Unfortunately that is the case. My input can be more than 1 million
intervals, although they can be further subdivided into smaller lists,
but still, I would be looking at a list of intervals on a size of at
least thousands, so binary search would definitely win over sequential
search.

2) the
> algorithm inserts one interval at a time; 3) merge is accomplished by
> removing/returning the first candidate interval to the insert method,
> computing the min/max of the candidate and input intervals, and
> recursively inserting that new interval -- if there is no candidate
> overlap interval, no interval is returned, and the insert just appends
> the input interval to the list.

This looks like pretty much what my current solution looks like,
except that it's unsorted.

Robert Bossy
Guest
Posts: n/a

 03-12-2008
Magdoll wrote:
> Hi,
>
> I have to read through a file that will give me a bunch of intervals.
> My ultimate goal is to produce a final set of intervals such that not
> two intervals overlap by more than N, where N is a predetermined
> length.
>
> For example, I could read through this input:
> (1,10), (3,15), (20,30),(29,40),(51,65),(62,100),(50,66)
>
> btw, the input is not guaranteed to be in any sorted order.
>
> say N = 5, so the final set should be
> (1,15), (20, 30), (29, 40), (50, 100)
>

Hi,

The problem, as stated here, may have several solutions. For instance
the following set of intervals also satisfies the constraint:
(1,15), (20,40), (50,100)

One question you should ask yourself is: do you want all solutions? or
just one?
If you want just one, there's another question: which one? the one with
the most intervals? any one?
If you want all of them, then I suggest using prolog rather than python
(I hope I won't be flamed for advocating another language here).

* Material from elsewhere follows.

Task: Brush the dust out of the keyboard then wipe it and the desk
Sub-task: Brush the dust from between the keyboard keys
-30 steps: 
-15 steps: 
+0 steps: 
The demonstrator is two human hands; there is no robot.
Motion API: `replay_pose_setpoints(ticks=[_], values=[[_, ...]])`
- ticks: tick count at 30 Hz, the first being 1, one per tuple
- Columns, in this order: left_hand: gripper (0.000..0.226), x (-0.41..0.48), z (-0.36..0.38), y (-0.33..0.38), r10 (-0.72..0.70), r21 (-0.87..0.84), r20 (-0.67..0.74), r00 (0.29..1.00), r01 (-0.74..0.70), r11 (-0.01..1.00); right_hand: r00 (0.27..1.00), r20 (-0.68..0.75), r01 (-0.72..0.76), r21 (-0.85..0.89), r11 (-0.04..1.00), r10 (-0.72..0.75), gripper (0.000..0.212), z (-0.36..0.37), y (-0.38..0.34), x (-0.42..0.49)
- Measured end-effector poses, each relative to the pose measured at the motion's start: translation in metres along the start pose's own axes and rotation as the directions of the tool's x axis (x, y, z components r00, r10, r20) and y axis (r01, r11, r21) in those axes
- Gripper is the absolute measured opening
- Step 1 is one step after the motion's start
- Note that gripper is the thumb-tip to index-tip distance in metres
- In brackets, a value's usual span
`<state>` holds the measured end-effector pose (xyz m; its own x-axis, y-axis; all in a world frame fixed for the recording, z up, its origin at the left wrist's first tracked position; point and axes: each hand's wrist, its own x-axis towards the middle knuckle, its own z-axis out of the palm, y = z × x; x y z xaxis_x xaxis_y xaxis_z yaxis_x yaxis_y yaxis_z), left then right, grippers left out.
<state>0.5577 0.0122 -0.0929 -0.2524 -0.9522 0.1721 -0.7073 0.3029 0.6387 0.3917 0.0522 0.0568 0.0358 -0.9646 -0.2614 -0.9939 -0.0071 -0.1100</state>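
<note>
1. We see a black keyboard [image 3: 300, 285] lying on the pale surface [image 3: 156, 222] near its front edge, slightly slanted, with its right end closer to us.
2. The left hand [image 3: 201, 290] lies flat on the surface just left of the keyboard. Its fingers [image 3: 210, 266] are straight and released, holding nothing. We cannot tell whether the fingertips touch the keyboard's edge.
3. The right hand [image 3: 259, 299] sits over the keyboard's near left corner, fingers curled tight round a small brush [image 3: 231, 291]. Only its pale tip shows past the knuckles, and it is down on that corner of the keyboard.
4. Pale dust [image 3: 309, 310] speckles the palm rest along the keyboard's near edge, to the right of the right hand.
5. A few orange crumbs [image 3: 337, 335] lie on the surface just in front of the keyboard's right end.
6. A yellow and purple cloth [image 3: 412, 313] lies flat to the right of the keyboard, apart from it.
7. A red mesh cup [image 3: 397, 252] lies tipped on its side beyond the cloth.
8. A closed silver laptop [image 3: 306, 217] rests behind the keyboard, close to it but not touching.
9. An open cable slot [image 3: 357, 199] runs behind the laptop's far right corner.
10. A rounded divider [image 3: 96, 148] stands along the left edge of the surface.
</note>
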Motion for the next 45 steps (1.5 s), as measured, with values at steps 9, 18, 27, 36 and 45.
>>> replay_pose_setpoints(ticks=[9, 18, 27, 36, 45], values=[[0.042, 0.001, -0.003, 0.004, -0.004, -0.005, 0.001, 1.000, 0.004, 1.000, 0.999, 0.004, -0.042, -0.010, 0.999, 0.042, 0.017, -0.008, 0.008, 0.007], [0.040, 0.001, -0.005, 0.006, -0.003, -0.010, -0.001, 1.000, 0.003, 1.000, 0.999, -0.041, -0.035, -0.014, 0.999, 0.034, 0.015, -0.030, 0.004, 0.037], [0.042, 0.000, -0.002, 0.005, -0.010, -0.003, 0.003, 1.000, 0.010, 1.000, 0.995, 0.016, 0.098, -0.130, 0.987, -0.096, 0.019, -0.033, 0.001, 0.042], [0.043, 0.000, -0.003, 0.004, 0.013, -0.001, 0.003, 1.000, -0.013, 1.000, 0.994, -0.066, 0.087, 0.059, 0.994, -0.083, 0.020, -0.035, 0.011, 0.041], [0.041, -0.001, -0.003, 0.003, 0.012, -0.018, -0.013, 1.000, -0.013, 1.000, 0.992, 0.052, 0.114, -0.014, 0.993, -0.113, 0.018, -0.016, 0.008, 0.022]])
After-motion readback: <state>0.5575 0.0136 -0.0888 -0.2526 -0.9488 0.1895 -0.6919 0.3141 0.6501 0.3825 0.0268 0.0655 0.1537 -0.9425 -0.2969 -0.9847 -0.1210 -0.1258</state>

> Is there already some existing code in Python that I can easily take
> advantage of to produce this? Right now I've written my own simple
> solution, which is just to maintain a list of the intervals. I can use
> the Interval module, but it doesn't really affect much. I read one
> interval from the input file at a time, and use bisect to insert it in
> order. The problem comes with merging, which sometimes can be
>
> ex:
> read (51,65) ==> put (51,65) in list
> read (62,100) ==> put (62,100) in list (overlap only be 4 <= N)
> read (50,66) ==> merge with (51,65) to become (50,66) ==> now can
> merge with (62,100)

The way this algorithm is presented suggests an additional constraint:
you cannot merge two intervals if their overlap <= N. In that case,
there is a single solution indeed...
Nitpick: you cannot merge (50,66) and (62,100) since their overlap is
still <= 5.

If you have a reasonable number of intervals, you're algorithm seems
fine. But it is O(n**2), so in the case you read a lot of intervals and
you observe unsatisfying performances, you will have to store the
intervals in a cleverer data structure, see one of these:
http://en.wikipedia.org/wiki/Interval_tree
http://en.wikipedia.org/wiki/Segment_tree

Cheers,
RB

Magdoll
Guest
Posts: n/a

 03-12-2008

> Hi,
>
> The problem, as stated here, may have several solutions. For instance
> the following set of intervals also satisfies the constraint:
> (1,15), (20,40), (50,100)
>
> One question you should ask yourself is: do you want all solutions? or
> just one?
> If you want just one, there's another question: which one? the one with
> the most intervals? any one?

I actually don't know which solution I want, and that's why I keep
trying different solutions

> If you want all of them, then I suggest using prolog rather than python
> (I hope I won't be flamed for advocating another language here).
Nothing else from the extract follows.